■ Task requirements:
Print the lines below exactly as written, with none missing.

+ + + + + + +

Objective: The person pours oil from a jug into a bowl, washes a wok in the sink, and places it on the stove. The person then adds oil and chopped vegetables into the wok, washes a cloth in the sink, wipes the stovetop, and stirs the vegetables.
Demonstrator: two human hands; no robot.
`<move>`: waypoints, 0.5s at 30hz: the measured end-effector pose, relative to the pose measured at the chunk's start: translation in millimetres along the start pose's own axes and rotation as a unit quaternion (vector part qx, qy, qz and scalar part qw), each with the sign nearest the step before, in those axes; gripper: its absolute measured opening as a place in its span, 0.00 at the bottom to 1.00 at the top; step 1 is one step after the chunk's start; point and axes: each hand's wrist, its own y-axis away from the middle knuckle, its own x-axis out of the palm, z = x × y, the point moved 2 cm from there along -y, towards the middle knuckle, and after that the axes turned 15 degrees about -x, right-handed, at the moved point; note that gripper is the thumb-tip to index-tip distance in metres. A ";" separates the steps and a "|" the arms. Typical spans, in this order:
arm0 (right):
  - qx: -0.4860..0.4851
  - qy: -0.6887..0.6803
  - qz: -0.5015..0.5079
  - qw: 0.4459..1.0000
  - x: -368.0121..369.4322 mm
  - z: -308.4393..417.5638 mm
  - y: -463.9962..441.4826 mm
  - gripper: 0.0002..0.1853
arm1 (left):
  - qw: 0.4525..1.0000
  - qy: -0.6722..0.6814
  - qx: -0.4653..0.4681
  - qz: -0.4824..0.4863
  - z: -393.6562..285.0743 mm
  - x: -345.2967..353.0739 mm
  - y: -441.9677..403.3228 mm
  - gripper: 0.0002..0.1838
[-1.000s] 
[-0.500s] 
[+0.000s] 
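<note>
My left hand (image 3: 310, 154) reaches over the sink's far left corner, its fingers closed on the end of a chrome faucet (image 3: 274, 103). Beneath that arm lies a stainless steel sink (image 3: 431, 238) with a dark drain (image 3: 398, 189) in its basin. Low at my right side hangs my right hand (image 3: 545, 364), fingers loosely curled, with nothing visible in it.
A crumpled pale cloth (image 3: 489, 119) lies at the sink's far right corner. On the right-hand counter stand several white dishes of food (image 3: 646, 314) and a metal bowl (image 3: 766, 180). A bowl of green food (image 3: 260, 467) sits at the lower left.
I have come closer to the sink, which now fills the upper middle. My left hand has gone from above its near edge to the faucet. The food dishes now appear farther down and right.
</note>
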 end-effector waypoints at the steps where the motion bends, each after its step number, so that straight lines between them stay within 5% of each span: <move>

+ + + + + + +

■ Answer area:
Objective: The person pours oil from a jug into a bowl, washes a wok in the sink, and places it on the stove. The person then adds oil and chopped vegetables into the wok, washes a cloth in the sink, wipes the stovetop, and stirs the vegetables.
Demonstrator: two human hands; no robot.
`<move>`: waypoints, 0.5s at 30hz: the measured end-effector pose, relative to the pose measured at the chunk's start: translation in millimetres along the start pose's own axes and rotation as a unit quaternion (vector part qx, qy, qz and scalar part qw), each with the sign nearest the step before, in those axes; gripper: its absolute measured opening as a place in its span, 0.00 at the bottom to 1.00 at the top; step 1 is one step after the chunk's start; point and axes: each hand's wrist, its own y-axis away from the middle knuckle, its own x-axis out of the palm, z = x × y, the point moved 2 cm from there along -y, towards the middle knuckle, and after that the axes turned 15 degrees about -x, right-handed, at the moved point; note that gripper is the thumb-tip to index-tip distance in metres. A ";" separates the steps and a "|" the arms. Typical spans, in this order:
arm0 (right):
  - qx: -0.4860..0.4851
  - qy: -0.6887..0.6803
  - qz: -0.5015..0.5079
  - qw: 0.4459..1.0000
  - x: -368.0121..369.4322 mm
  - z: -308.4393..417.5638 mm
  - y: -463.9962..441.4826 mm
  - gripper: 0.0002..0.1853
arm1 (left):
  - qw: 0.4525..1.0000
  - qy: -0.6722..0.6814
  - qx: -0.4653..0.4681
  - qz: -0.4824..0.4863
  - z: -393.6562..285.0743 mm
  - x: -345.2967..353.0739 mm
  - y: -441.9677..403.3228 mm
  - gripper: 0.0002..0.1838
[-1.000s] 
[-0.500s] 
[+0.000s] 
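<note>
My left hand (image 3: 310, 154) reaches over the sink's far left corner, its fingers closed on the end of a chrome faucet (image 3: 274, 103). Beneath that arm lies a stainless steel sink (image 3: 431, 238) with a dark drain (image 3: 398, 189) in its basin. Low at my right side hangs my right hand (image 3: 545, 364), fingers loosely curled, with nothing visible in it.
A crumpled pale cloth (image 3: 489, 119) lies at the sink's far right corner. On the right-hand counter stand several white dishes of food (image 3: 646, 314) and a metal bowl (image 3: 766, 180). A bowl of green food (image 3: 260, 467) sits at the lower left.
I have come closer to the sink, which now fills the upper middle. My left hand has gone from above its near edge to the faucet. The food dishes now appear farther down and right.
</note>
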 end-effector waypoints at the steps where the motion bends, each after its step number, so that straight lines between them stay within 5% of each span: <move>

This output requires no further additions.